Il y a donc valorisation sexuelle autour du rapport familial. La position du père existe déjà dans l'éthique présentée par Artémidore. 

Par ailleurs, le rapport social, le rapport sexuel, sont des réalités de même type. Donc avoir une bonne sexualité, c'est avoir une sexualité socialement reconnue. Il est donc légitime pour un père de famille d'avoir un rapport sexuel avec son épouse pour lui faire des enfants, et juste après d'avoir un rapport sexuel avec un jeune esclave. Pour les Grecs, ce ne sont pas deux formes de sexualités différentes. L'individu joue légitimement sur deux aspects d'un même rôle social.

 

Trois éthiques sexuelles

Foucault relève, du monde Grec à nos jours, trois modalités de la relation de soi à soi dans le domaine du sexe, soit trois modes d'expérience :

  1. Monde hellénistique/Grec : expérience des aphrodisia
  2. Monde chrétien : expérience de la chair
  3. Monde moderne : expérience de la sexualité

 

Comment juger la valeur de l'acte sexuel

Deux principes fondamentaux commandent, chez les Grecs, la perception des aphrodisia. Ces deux principes sont des procédés d'appréciation qui permettent de juger plus ou moins de la valeur ou de la non-valeur d'un acte sexuel :

  1. Principe d'isomorphismeUn rapport sexuel est d'autant meilleur qu'il est conforme aux règles qui dirigent les relations sociales.
  2. Principe d'activitéSeule la position du sujet actif est valable et peut recevoir une valeur positive dans le rapport sexuel. La naturalité, c'est l'activité. Donc il n'y a pas de plaisir dans la passivité. Le plaisir est une expérience du sujet. 

 

 

L'éthique de la femme 

Mais à partir du moment où la femme éprouve du plaisir, et où donc elle risque de se manifester comme sujet, elle inquiète le système qui va devoir construire une éthique pour disqualifier son plaisir : ainsi, le plaisir de la femme est un gouffre. Il est naturellement excessif, il est à la jonction de la nature et de la contre nature. Le plaisir de la femme est le principe de l'excès, son plaisir est indéfini. Et face au plaisir dangereusement illimité de la femme, le sujet actif doit manifester de lui-même une règle de mesure. Donc si un homme ne s'adonne qu'aux plaisirs, ses plaisirs l'entraîneront indéfiniment vers de nouveaux plaisirs, et il deviendra efféminé.

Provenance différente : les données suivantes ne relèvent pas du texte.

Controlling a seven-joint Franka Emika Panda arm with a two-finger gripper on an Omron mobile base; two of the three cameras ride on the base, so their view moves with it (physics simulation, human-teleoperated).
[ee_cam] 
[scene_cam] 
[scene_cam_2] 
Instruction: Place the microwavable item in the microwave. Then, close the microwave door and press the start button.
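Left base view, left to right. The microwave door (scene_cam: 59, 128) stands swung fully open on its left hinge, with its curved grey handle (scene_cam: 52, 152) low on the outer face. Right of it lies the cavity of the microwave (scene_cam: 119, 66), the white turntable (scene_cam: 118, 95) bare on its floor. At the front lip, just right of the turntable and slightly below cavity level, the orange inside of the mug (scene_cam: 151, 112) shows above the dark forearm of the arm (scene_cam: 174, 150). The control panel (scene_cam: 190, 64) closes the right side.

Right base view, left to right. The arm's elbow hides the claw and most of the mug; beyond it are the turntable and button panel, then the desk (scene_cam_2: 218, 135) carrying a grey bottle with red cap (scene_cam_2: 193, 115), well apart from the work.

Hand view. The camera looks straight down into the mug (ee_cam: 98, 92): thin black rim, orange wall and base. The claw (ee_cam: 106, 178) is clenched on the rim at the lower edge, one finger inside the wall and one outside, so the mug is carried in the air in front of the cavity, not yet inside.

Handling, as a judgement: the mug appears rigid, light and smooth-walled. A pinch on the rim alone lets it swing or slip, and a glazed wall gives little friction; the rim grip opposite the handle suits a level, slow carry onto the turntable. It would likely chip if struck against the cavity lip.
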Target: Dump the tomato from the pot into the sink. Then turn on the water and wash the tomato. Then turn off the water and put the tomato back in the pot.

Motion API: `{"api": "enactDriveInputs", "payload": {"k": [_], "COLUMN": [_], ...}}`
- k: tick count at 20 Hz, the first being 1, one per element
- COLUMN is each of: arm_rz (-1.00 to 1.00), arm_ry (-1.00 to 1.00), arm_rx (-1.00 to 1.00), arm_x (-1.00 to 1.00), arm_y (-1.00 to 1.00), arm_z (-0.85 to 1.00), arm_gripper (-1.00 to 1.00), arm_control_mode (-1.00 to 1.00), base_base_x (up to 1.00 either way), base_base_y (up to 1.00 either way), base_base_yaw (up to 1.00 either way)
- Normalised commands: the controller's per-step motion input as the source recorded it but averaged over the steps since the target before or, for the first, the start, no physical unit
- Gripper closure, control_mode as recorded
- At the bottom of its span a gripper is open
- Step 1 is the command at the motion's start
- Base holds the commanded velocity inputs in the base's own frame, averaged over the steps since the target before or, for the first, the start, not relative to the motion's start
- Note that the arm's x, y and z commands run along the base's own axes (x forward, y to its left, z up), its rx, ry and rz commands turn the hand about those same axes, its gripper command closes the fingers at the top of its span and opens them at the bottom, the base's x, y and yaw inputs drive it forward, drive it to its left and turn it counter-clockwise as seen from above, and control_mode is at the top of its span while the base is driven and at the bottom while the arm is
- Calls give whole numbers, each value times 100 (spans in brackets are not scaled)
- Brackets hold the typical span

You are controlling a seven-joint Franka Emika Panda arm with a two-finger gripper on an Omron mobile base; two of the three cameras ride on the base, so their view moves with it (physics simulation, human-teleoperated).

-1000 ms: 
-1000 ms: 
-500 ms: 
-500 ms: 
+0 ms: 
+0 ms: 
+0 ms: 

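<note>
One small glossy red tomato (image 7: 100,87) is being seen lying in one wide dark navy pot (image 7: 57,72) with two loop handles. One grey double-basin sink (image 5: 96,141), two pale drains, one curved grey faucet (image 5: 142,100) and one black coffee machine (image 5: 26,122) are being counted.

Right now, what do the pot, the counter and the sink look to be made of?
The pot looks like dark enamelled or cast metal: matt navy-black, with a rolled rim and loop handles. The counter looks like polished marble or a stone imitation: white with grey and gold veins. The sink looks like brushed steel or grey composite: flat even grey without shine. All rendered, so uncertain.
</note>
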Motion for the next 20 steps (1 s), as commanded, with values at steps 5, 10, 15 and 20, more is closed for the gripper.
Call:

Ainsi, dans les texte grecs, latins, et jusqu'au milieu du Moyen Âge, l'individu coureur de femmes ou de garçons est défini comme efféminé. Il est défini comme une femme, c'est-à-dire que c'est le principe de l'indéfini du plaisir et non le principe de l'activité mesurée qui est le moteur de son comportement (Don Juan est féminin car il court les femmes).

Quand on est sujet de l'activité, ça veut dire qu'on va pouvoir en être maître.

 

Le rapport homme-garçon : l'érotique remplace l'acte sexuel

Par ailleurs, le rapport homme-garçon pose problème, car le garçon se trouve dans la même position de passivité que la femme. Il n'est qu'un objet, il ne peut pas être sujet. Or un jour, à la différence de la femme ou de l'esclave, il va devenir sujet : sujet social et sujet sexuel.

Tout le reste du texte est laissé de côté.